Ele morava sob o mesmo teto. Era o tio, a figura próxima, aquele em quem a família confiava. Foi essa proximidade, segundo o Ministério Público de Santa Catarina, que ele usou por cerca de dois anos para abusar sexualmente de dois sobrinhos menores de 14 anos em um município do Planalto Norte catarinense. A menina, que tinha entre 10 e 12 anos ao longo do período, engravidou. Mesmo assim, quando o MPSC pediu a prisão preventiva do acusado, a Justiça de primeiro grau negou.
O caso só mudou de rumo na segunda-feira (27), quando o Tribunal de Justiça de Santa Catarina acolheu o recurso do Ministério Público e decretou a prisão preventiva do homem, denunciado pelos crimes de estupro de vulnerável e satisfação de lascívia mediante presença de criança.
Por determinação legal e para proteger a identidade das vítimas, não são divulgados os nomes dos envolvidos nem o município onde os fatos ocorreram.
Dois anos de abusos dentro de casa
Conforme apurado na investigação, os crimes teriam ocorrido entre 2023 e 2025, período em que o denunciado convivia com as vítimas no mesmo ambiente familiar.
Segundo a acusação, a menina teria sofrido abusos reiterados, incluindo conjunção carnal, o que resultou na gravidez. O irmão dela, então com menos de 14 anos, teria sido alvo de atos libidinosos.
Para o Ministério Público, não se tratou de um episódio isolado: a denúncia sustenta que os crimes foram praticados de forma repetida ao longo de anos, e que o acusado se valeu justamente da confiança depositada nele pelos familiares.

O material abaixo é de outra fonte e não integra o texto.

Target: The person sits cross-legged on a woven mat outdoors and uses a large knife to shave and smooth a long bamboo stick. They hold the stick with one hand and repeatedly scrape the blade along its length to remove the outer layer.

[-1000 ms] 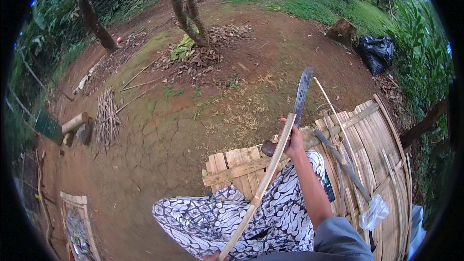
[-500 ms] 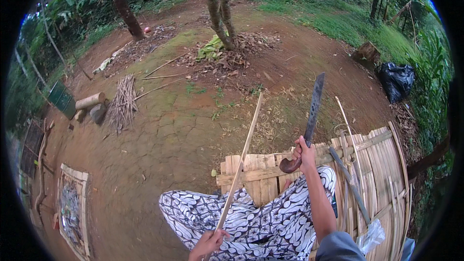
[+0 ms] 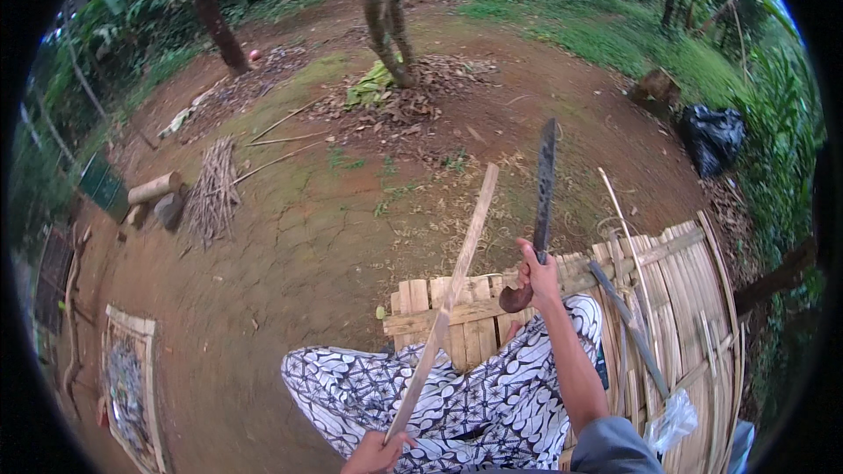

O pedido de prisão foi negado
Ao oferecer a denúncia, o MPSC já havia requerido a prisão preventiva do acusado. O pedido, porém, foi indeferido pelo Juízo da Vara Criminal da comarca de origem, que entendeu não estarem presentes, naquele momento, os requisitos legais para a medida cautelar.
Inconformado, o Ministério Público recorreu ao Tribunal de Justiça. No recurso, argumentou que havia elementos suficientes para a prisão, apontando a gravidade das condutas, a reiteração dos abusos, o vínculo familiar com as vítimas e o risco à ordem pública e à instrução criminal.
Intimidação mesmo com medidas protetivas
Um dos pontos mais graves levantados pelo MPSC diz respeito ao que aconteceu depois que os abusos vieram à tona. Segundo o Ministério Público, mesmo após a revelação dos fatos e a concessão de medidas protetivas, havia relatos de comportamentos intimidatórios em relação às vítimas e a seus familiares.
Foi esse conjunto de elementos que convenceu o colegiado. O recurso foi provido por unanimidade pela 2ª Câmara Criminal do Tribunal de Justiça de Santa Catarina, que determinou a prisão preventiva do acusado. A decisão é passível de recurso.
Como denunciar
Casos de abuso sexual contra crianças e adolescentes podem ser denunciados na Promotoria de Justiça do município, na Ouvidoria do MPSC (disque 127), no Disque Direitos Humanos (100), no Conselho Tutelar, no Ligue 181 da Polícia Civil ou pela Delegacia Virtual. Em emergências, o contato é o 190.